Answer: Again, anyone who can be claimed as a dependent on someone else’s tax return doesn’t qualify for a third stimulus check. So, elderly people living with an adult child won’t get a check if they can be claimed as a dependent on their child’s tax return.
However, as with college students and young adults living with their parents, an adult child supporting an elderly parent will get an extra $1,400 added on to his or her third stimulus check if the elderly parent is a dependent. Again, the age of the dependent doesn’t matter for third-round stimulus checks like it did with earlier stimulus payments.
Question: Will “nonresident aliens” get a third stimulus check?
Answer: Nonresident aliens are not eligible to receive a third stimulus check. Generally, you’re considered a nonresident alien if you’re not a U.S. citizen, you don’t have a green card, and you’re not physically present in the U.S. for the required amount of time. For more information on nonresident alien status, see IRS Publication 519.
(Trusts and estates aren’t eligible for third stimulus checks, either.)
Question: Do I have to have a Social Security number to get a third stimulus check?
Answer: In most cases, you must have a Social Security number to receive a third stimulus check. Generally, your spouse and any dependent you’re receiving an extra $1,400 for must also have a social security number. An individual taxpayer identification number (ITIN) is not good enough.
There are a few exceptions to this rule:
- An adopted dependent can have an adoption taxpayer identification number (ATIN) instead of a Social Security number;
- For married members of the U.S. armed forces, only one spouse needs to have a Social Security; and
- If your spouse doesn’t have a Social Security number, you can still receive a third stimulus check if you have a Social Security number.
Back Taxes, Child Support and Other Debts
Question: Can the IRS or other creditors take my third stimulus check if I owe back taxes, child support or other debts?

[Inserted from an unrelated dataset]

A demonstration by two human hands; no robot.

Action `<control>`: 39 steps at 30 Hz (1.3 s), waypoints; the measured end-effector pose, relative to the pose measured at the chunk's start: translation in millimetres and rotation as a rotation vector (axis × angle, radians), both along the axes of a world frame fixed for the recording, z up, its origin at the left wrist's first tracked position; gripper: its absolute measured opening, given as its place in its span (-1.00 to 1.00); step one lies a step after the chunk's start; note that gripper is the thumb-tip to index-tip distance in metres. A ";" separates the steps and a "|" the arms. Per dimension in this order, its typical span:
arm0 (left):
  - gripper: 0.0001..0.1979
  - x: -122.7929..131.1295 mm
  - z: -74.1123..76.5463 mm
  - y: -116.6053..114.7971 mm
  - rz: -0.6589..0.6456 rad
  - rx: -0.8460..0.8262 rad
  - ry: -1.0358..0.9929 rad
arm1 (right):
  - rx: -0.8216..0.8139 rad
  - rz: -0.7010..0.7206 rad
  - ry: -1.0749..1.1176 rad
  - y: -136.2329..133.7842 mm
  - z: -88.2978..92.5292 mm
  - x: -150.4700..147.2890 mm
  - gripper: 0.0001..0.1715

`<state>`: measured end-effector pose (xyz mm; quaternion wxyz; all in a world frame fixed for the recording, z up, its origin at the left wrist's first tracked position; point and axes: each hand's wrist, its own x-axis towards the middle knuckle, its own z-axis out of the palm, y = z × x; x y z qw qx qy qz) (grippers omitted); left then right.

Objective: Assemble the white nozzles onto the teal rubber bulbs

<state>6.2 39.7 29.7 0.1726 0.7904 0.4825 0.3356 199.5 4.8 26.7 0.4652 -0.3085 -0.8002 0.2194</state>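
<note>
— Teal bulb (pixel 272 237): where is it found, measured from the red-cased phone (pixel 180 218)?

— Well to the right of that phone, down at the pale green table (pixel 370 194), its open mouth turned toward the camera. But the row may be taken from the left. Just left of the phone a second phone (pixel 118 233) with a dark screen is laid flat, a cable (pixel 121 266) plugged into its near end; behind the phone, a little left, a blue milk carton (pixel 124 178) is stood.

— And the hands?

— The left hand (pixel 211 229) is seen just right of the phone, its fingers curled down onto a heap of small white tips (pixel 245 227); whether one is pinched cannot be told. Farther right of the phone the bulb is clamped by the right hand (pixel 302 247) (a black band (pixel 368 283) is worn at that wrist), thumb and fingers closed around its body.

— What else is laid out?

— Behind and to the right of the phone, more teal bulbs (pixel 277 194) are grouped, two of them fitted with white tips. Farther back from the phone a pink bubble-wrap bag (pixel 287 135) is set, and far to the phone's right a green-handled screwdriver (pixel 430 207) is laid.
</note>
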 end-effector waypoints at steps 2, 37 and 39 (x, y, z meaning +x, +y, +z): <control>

Answer: Your third stimulus check is not subject to reduction or offset to pay child support, federal taxes, state income taxes, debts owed to federal agencies, or unemployment compensation debts. (If you owed child support, the IRS could use first-round stimulus check money to pay arrears.)
However, the American Rescue Plan doesn’t include additional protections that were included in the legislation authorizing the second round of stimulus checks. For example, second-round stimulus checks weren’t subject to garnishment by creditors or debt collectors. They couldn’t be lost in bankruptcy proceedings, either. The IRS also had to encode direct deposit payments so that banks knew they couldn’t be garnished.
Question: Can a dead person get a third stimulus check?
Answer: For the third round of stimulus checks, anyone who died before January 1, 2021, is not eligible to receive a payment. Essentially, they’re treated as if they don’t have a Social Security number.
There is an exception for military personnel. If a person who died before 2021 was married and a member of the U.S. military, the surviving spouse can still receive a third stimulus check even if he or she doesn’t have a Social Security number.
The extra $1,400 per dependent is also off the table if the parent died before 2021 or, in the case of a joint return, both parents died before then.
Question: Can a person in jail or prison get a third stimulus check?
Answer: Yes. There’s nothing in the American Rescue Plan that prevents incarcerated people from receiving a third stimulus check. If they’re otherwise eligible, they’ll receive a stimulus check or will be able to claim a Recovery Rebate credit like anyone else.
There was nothing in the CARES Act to prevent first-round checks to inmates, either. However, the IRS initially deemed them ineligible for a payment. That decision was challenged in court…and the IRS lost.
Question: Will I receive a notice from the IRS about my payment?
Answer: Yes, the IRS will send you a notice, or letter, about your third stimulus payment. The tax agency will provide an update on the timeline for delivery of the notices when one is available.
Keep your notice with your tax records. You’ll need it to calculate the Recovery Rebate tax credit for your 2021 tax return, which you’ll have to file next year.